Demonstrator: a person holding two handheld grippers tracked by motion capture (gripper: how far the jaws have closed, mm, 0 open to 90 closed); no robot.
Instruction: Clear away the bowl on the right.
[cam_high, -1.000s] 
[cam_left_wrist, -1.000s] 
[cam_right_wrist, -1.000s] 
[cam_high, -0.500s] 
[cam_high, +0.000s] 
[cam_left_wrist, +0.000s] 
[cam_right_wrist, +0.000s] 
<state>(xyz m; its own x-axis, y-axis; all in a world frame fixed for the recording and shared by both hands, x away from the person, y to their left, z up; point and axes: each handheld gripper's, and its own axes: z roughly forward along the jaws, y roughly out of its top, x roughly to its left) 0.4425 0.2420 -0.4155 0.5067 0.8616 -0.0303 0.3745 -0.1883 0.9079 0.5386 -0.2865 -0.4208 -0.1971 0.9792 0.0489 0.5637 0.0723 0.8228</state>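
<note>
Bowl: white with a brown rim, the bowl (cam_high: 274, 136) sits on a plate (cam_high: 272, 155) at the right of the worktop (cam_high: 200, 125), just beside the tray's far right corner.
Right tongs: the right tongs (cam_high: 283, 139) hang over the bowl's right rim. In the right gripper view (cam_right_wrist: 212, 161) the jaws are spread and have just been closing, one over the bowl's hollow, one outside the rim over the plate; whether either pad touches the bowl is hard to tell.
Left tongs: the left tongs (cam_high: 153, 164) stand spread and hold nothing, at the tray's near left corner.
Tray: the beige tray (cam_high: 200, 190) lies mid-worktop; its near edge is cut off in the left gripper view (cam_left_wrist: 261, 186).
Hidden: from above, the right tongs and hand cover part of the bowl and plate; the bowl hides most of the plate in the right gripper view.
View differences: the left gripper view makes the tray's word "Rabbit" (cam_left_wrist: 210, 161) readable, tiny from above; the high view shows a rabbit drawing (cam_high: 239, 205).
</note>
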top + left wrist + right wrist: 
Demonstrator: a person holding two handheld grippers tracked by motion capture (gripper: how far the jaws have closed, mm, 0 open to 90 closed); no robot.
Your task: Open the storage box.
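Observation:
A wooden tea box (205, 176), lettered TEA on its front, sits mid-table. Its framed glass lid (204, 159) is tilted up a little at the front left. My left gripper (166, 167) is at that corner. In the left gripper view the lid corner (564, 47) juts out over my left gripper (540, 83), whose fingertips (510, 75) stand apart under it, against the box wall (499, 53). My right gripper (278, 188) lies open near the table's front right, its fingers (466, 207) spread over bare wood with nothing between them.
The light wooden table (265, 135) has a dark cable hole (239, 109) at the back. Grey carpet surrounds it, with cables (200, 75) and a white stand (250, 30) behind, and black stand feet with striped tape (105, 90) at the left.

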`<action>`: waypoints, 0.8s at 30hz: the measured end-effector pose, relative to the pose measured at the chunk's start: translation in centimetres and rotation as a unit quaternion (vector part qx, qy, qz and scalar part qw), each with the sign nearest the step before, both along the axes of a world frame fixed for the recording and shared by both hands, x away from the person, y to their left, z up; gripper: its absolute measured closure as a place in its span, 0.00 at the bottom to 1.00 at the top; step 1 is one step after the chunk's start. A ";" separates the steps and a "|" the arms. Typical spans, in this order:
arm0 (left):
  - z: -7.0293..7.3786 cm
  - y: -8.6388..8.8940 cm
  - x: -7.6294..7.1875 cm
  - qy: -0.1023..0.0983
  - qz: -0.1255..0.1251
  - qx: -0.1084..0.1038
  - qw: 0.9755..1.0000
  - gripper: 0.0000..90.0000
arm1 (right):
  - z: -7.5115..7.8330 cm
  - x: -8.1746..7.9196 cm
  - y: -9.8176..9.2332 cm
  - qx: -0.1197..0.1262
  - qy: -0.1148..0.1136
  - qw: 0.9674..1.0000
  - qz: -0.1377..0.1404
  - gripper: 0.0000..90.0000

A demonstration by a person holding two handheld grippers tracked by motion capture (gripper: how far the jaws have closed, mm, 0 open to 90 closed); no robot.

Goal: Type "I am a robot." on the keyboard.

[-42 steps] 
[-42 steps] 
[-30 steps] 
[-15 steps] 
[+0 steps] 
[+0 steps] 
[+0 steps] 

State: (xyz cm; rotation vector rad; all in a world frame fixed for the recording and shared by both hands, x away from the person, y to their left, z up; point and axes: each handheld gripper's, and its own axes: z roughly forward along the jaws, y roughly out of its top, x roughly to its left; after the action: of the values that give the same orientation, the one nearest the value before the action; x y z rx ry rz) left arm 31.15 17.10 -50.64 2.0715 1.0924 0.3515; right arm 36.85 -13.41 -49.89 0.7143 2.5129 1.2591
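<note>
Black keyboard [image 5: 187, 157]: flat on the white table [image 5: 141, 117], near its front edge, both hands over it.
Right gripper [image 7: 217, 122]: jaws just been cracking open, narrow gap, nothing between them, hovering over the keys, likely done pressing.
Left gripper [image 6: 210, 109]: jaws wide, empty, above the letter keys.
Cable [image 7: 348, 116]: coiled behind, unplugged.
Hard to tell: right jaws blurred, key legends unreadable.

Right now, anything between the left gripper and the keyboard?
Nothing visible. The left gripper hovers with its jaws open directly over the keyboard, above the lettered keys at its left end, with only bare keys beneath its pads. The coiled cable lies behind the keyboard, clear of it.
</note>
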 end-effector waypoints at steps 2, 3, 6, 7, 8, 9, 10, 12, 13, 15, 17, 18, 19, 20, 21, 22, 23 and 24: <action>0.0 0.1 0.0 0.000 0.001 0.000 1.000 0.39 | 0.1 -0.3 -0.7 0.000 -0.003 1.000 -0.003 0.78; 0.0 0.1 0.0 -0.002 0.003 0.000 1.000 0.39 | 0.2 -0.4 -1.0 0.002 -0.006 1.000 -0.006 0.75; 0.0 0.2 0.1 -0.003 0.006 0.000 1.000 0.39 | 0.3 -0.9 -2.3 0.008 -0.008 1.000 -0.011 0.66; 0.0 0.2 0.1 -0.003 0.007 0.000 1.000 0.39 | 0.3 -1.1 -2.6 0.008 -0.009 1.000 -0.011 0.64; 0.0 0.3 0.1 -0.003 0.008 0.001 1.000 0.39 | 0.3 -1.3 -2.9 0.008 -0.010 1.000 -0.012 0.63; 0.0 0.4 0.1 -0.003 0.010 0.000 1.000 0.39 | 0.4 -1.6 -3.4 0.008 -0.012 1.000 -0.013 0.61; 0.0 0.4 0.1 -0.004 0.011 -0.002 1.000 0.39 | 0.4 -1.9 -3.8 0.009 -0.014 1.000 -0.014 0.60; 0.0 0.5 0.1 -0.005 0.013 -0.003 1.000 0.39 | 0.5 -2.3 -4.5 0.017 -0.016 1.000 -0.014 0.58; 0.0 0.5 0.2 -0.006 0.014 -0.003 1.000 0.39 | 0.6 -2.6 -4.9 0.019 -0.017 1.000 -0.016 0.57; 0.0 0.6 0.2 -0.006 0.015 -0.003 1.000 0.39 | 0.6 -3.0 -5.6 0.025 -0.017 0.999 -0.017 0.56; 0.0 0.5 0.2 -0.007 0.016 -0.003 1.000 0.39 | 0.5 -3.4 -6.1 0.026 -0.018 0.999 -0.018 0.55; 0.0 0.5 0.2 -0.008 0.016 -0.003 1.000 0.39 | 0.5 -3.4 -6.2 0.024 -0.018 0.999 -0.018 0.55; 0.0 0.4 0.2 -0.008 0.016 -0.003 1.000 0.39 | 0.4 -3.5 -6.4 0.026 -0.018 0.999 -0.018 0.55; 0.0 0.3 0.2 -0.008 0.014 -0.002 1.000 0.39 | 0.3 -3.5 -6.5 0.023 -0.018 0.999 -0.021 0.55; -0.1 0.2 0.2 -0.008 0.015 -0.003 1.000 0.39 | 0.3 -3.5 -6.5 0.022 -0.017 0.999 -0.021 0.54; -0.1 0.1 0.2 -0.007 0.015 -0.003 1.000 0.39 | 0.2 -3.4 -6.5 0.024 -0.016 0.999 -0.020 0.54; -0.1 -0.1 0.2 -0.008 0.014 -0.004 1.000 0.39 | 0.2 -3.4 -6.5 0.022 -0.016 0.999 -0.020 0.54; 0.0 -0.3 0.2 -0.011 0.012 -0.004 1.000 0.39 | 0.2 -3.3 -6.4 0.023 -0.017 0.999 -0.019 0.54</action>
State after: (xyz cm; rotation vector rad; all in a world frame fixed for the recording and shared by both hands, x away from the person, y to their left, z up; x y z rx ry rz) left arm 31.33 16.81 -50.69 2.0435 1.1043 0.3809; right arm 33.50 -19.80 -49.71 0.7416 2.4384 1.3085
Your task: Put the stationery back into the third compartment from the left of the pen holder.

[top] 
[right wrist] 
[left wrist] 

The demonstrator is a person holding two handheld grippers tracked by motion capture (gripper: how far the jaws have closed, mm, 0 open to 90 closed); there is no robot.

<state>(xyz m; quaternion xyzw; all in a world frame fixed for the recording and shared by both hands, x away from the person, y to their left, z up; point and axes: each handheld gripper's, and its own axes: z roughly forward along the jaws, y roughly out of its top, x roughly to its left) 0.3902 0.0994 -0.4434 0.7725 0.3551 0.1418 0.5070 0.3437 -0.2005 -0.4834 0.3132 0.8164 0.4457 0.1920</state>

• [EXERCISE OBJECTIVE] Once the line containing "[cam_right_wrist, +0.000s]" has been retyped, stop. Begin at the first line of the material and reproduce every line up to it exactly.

• [FINISHED EXERCISE]
Demonstrator: a person holding two handheld grippers tracked by motion capture (gripper: how far the jaws have closed, mm, 0 open to 90 closed); no robot.
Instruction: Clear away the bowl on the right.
[cam_high, -1.000s] 
[cam_left_wrist, -1.000s] 
[cam_right_wrist, -1.000s] 
[cam_high, -0.500s] 
[cam_high, +0.000s] 
[cam_left_wrist, +0.000s] 
[cam_right_wrist, +0.000s] 

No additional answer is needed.